Putting the Plan into Play

The difference between knowledge and profit is consistent execution. Pick one or two adjustments — a preflop sizing change, a tighter seating habit, or a plan for shifting when stacks change — and make those your focus for the next several sessions. Track outcomes, review hands that deviate from your plan, and iterate. Over time small, deliberate improvements compound into a meaningful edge at cash tables. For additional community discussion and hand-analysis resources, consider visiting the TwoPlusTwo forums.

Frequently Asked Questions

How long should I sit and observe a table before committing to play?

Use an initial decision window of roughly 30–60 hands (or about the first hour). During that time, catalog obvious leak types, stack distributions, and positional opportunities.

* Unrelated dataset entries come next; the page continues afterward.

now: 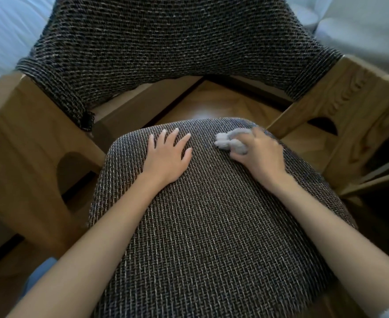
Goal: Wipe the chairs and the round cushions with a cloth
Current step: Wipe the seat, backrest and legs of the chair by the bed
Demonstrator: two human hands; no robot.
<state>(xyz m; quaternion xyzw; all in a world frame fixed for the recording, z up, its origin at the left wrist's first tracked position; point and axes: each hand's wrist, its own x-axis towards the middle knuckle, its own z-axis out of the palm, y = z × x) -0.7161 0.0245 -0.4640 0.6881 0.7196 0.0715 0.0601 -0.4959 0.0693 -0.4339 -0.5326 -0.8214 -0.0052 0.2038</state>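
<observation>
A wooden chair fills the view, with a dark woven seat cushion [211, 226] below me and a matching woven backrest [177, 47] at the top. My left hand [167, 154] lies flat on the far part of the seat, fingers spread. My right hand [261, 154] grips a bunched pale grey cloth [231, 142] and holds it against the seat near its far right corner. The right hand is blurred.
Wooden armrests stand on both sides, the left armrest [23, 143] and the right armrest [349, 106]. Wooden floor [214, 104] shows through the gap behind the seat. White bedding [5, 31] lies beyond the chair at the top left and top right.
</observation>
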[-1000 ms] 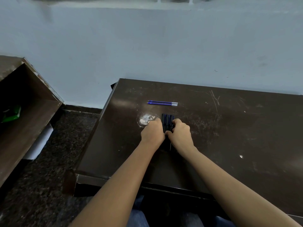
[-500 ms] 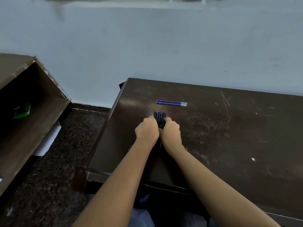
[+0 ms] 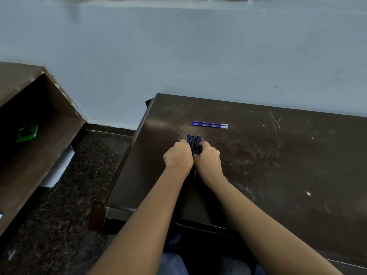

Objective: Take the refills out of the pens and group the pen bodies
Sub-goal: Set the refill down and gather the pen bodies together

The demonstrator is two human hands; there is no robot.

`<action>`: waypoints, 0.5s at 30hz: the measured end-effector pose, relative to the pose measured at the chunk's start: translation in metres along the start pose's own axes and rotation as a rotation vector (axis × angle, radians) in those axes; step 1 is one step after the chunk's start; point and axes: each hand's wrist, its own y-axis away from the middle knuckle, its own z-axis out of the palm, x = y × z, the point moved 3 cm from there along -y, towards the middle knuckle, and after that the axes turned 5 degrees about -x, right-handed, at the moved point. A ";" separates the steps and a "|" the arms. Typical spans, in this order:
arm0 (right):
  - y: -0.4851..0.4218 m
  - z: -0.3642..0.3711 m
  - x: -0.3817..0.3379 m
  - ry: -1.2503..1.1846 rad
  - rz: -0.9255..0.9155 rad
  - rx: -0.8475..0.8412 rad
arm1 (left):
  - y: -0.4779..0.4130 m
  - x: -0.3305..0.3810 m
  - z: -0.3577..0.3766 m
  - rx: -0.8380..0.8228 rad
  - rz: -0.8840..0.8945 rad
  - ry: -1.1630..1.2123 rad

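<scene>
Three dark pen bodies point(image 3: 193, 142) lie side by side on the dark brown table point(image 3: 278, 165), pointing away from me. My left hand point(image 3: 178, 155) grips them from the left and my right hand point(image 3: 208, 157) grips them from the right, fingers curled, squeezing the bundle together. Only the far ends of the pen bodies and thin tips near my wrists show. Beyond them, blue refills point(image 3: 209, 124) with pale ends lie close together, crosswise on the table.
An open brown wooden cabinet point(image 3: 39, 135) stands at the left with a green packet point(image 3: 26, 132) inside. Dark speckled floor point(image 3: 79, 185) lies between cabinet and table. A pale wall point(image 3: 178, 56) runs behind. The table's left edge is near my left hand.
My view has shifted slightly, so the table sits further right in frame. Both hands have drawn closer together around the pen bodies, and the pale mark on the table is now covered.
</scene>
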 end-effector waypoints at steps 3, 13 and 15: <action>-0.001 0.001 0.001 -0.010 -0.012 0.006 | 0.000 0.000 -0.001 0.002 0.001 -0.009; -0.004 -0.001 0.006 -0.013 -0.027 0.019 | 0.001 0.003 -0.002 0.001 -0.003 -0.031; -0.004 -0.005 0.007 0.009 -0.053 0.035 | 0.002 0.004 -0.004 0.012 -0.006 -0.017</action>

If you can’t identify at least one exploitable tendency or the table doesn’t fit your buy-in/strategy within that window, move.

Do I size bets primarily by stack depth or by opponent tendencies?

Both matter, but opponent tendencies usually take priority. Stack depth determines which ranges and lines are feasible, while tendencies tell you how to size to extract or fold out. Make stack-depth defaults your baseline and then tweak sizes to exploit how specific players react.

What’s the safest way to practice adaptive sizing without risking too much bankroll?

Practice at lower stakes or shorter sessions focused on a single variable (e.g., only adjusting preflop sizes or only c-bet sizing). Use a hand-tracker to tag hands you want to review, and study those off-table. Simulations, solver outputs, and controlled bankroll limits let you learn rapidly with minimal risk.